Fusion of Digital Elevation Models

Digital Elevations Models are one of the most important types of geodata. They are needed in a large number of applications, ranging from virtual globes and visualization to engineering and environmental planning. DEMs of larger areas are usually generated either by photogrammetric processing of aerial and satellite images, InSAR interferometry, or laser scanning (mainly from airborne platforms). Each sensing technology has its own strengths and weaknesses, and even within one technology the variations in DEM quality are large. DEMs are available at different scales from tailor-made local models to national and even global coverage. We are primarily interested in large-scale national and global products, whose resolution, accuracy, error characteristics, and homogeneity vary a lot. In most cases, the DEM producers provide users with information only on production technology, date of acquisition, and resolution, but only with coarse accuracy measures that fail to capture the local variations in data quality – sometimes only a single global number.
In an ideal world, one would of course obtain the raw measurements and sensor models from all sensors, and merge them by fitting a single DEM to the entire set of heterogeneous observations, along the way computing quality measures for every single height value. Unfortunately, this is usually not feasible in practice. Thus, one resorts to the next best solution, namely to fuse DEMs from different providers into a higher-quality product, and estimate its quality in the process.

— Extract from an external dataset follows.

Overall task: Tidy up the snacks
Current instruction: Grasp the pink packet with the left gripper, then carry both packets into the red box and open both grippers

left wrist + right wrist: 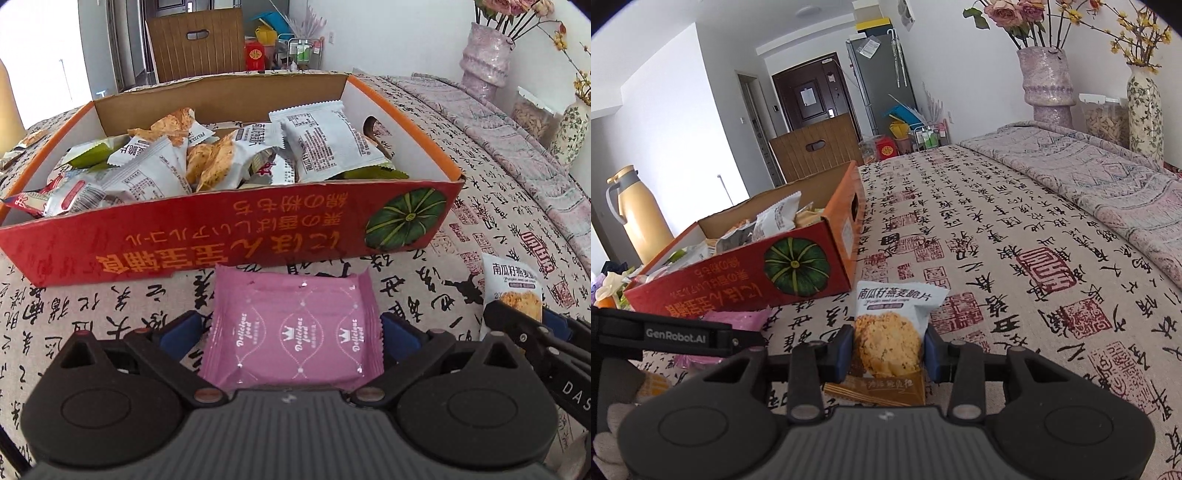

DEM fusion – and its necessary prerequisite, fine-grained quality characterization of the inputs – has several benefits: improved accuracy, homogeneity and completeness, as well as fine-grained quality information for the final product. We deal only with 2-D surfaces in regular grid format, which constitute the vast majority of large-scale DEMs (although our framework could in principle be extended to TINs).
In this work we make two contributions: First, we develop a computationally efficient and flexible mathematical method for robust fusion of 2.5-D surface models. The formulation is generic and can be applied with any two input DEMs, independent of the sensor technology and processing with which they were created, making it useful for practical applications; it takes into account both prior information about plausible terrain shapes (in the form of a dictionary), and the local accuracy of the inputs, controlled by interpretable weights; and it poses the complete fusion as a clean, convex mathematical optimisation problem that can be solved to global optimality, and in which the influence of the input DEMs is controlled by an interpretable set of local fusion weights. Comparison of the proposed method is done with the data fitting and weighted average methods.
Second, we propose a data-driven method, which allows one to derive local measures of DEM quality (and thus also fusion weights) for each point or segment of a DEM, if no such information is available. To this end we use as input geomorphological characteristics of the terrain (slope, aspect, roughness) which are derived directly from the DEMs, as well as optionally semantic information such as land-cover maps. Using existing high-quality ground-truth DEMs as reference, we learn regression functions relating the available geomorphological characteristics to the DEM quality, which then allow one to estimate the local quality of a new DEM.
The proposed method is evaluated in detail with different datasets, and shows improvement in DEM quality, consistently over all the combinations of inputs.